In the case of Tree-LSTM, messages start from leaves of the tree, and propogate/processed upwards until they reach the roots. A visulization is as follows:
DGL defines a generator to perform the topological sort, each item is a tensor recording the nodes from bottom level to the roots. One can appreciate the degree of parallelism by inspecting the difference of the followings:
print('Traversing one tree:')
print(dgl.topological_nodes_generator(a_tree))
print('Traversing many trees at the same time:')
print(dgl.topological_nodes_generator(graph))
Out:
Traversing one tree:
(tensor([ 2, 3, 6, 8, 13, 15, 17, 19, 22, 23, 25, 27, 28, 29, 30, 32, 34, 36,
38, 40, 43, 46, 47, 49, 50, 52, 58, 59, 60, 62, 64, 65, 66, 68, 69, 70]), tensor([ 1, 21, 26, 45, 48, 57, 63, 67]), tensor([24, 44, 56, 61]), tensor([20, 42, 55]), tensor([18, 54]), tensor([16, 53]), tensor([14, 51]), tensor([12, 41]), tensor([11, 39]), tensor([10, 37]), tensor([35]), tensor([33]), tensor([31]), tensor([9]), tensor([7]), tensor([5]), tensor([4]), tensor([0]))
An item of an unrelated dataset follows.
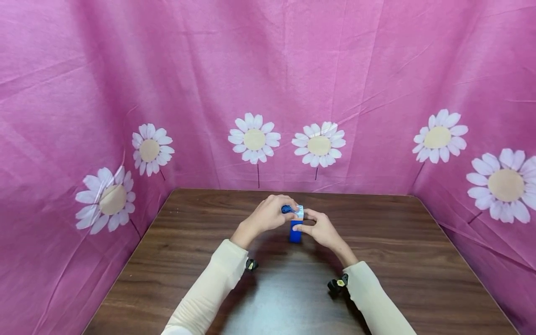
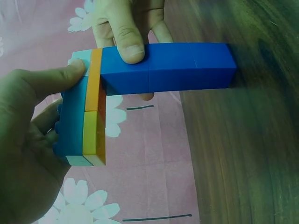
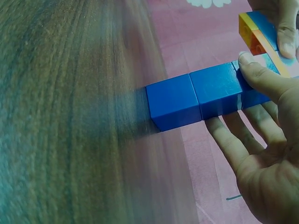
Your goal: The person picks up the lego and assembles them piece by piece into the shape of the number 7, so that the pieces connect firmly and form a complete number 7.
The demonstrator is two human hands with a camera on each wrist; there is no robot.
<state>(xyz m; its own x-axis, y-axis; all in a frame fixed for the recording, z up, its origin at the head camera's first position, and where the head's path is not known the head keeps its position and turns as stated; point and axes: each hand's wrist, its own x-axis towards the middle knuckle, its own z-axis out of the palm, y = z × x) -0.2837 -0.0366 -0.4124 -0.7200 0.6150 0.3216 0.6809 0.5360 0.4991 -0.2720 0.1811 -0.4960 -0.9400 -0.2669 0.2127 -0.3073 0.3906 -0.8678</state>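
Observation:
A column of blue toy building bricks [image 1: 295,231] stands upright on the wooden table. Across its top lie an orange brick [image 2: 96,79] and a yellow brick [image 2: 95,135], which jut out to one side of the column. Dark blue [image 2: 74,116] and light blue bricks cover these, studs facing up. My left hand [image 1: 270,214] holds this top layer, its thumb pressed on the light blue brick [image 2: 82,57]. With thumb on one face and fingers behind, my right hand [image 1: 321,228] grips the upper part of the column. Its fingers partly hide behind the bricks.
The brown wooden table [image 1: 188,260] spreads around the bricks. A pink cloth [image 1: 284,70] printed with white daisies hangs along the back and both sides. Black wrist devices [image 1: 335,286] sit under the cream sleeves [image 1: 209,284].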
Traversing many trees at the same time:
(tensor([ 2, 3, 6, 8, 13, 15, 17, 19, 22, 23, 25, 27, 28, 29,
30, 32, 34, 36, 38, 40, 43, 46, 47, 49, 50, 52, 58, 59,
60, 62, 64, 65, 66, 68, 69, 70, 74, 76, 78, 79, 82, 83,
85, 88, 90, 92, 93, 95, 96, 100, 102, 103, 105, 109, 110, 112,
113, 117, 118, 119, 121, 125, 127, 129, 130, 132, 133, 135, 138, 140,
141, 142, 143, 150, 152, 153, 155, 158, 159, 161, 162, 164, 168, 170,
171, 174, 175, 178, 179, 182, 184, 185, 187, 189, 190, 191, 192, 195,
197, 198, 200, 202, 205, 208, 210, 212, 213, 214, 216, 218, 219, 220,
223, 225, 227, 229, 230, 232, 235, 237, 240, 242, 244, 246, 248, 249,
251, 253, 255, 256, 257, 259, 262, 263, 267, 269, 270, 271, 272]), tensor([ 1, 21, 26, 45, 48, 57, 63, 67, 77, 81, 91, 94, 101, 108,
111, 116, 128, 131, 139, 151, 157, 160, 169, 173, 177, 183, 188, 196,
211, 217, 228, 247, 254, 261, 268]), tensor([ 24, 44, 56, 61, 75, 89, 99, 107, 115, 126, 137, 149, 156, 167,
181, 186, 194, 209, 215, 226, 245, 252, 266]), tensor([ 20, 42, 55, 73, 87, 124, 136, 154, 180, 207, 224, 243, 250, 265]), tensor([ 18, 54, 86, 123, 134, 148, 176, 206, 222, 241, 264]), tensor([ 16, 53, 84, 122, 172, 204, 239, 260]), tensor([ 14, 51, 80, 120, 166, 203, 238, 258]), tensor([ 12, 41, 72, 114, 165, 201, 236]), tensor([ 11, 39, 106, 163, 199, 234]), tensor([ 10, 37, 104, 147, 193, 233]), tensor([ 35, 98, 146, 231]), tensor([ 33, 97, 145, 221]), tensor([ 31, 71, 144]), tensor([9]), tensor([7]), tensor([5]), tensor([4]), tensor([0]))
We then call prop_nodes()
to trigger the message passing:
import dgl.function as fn
import torch as th
graph.ndata['a'] = th.ones(graph.number_of_nodes(), 1)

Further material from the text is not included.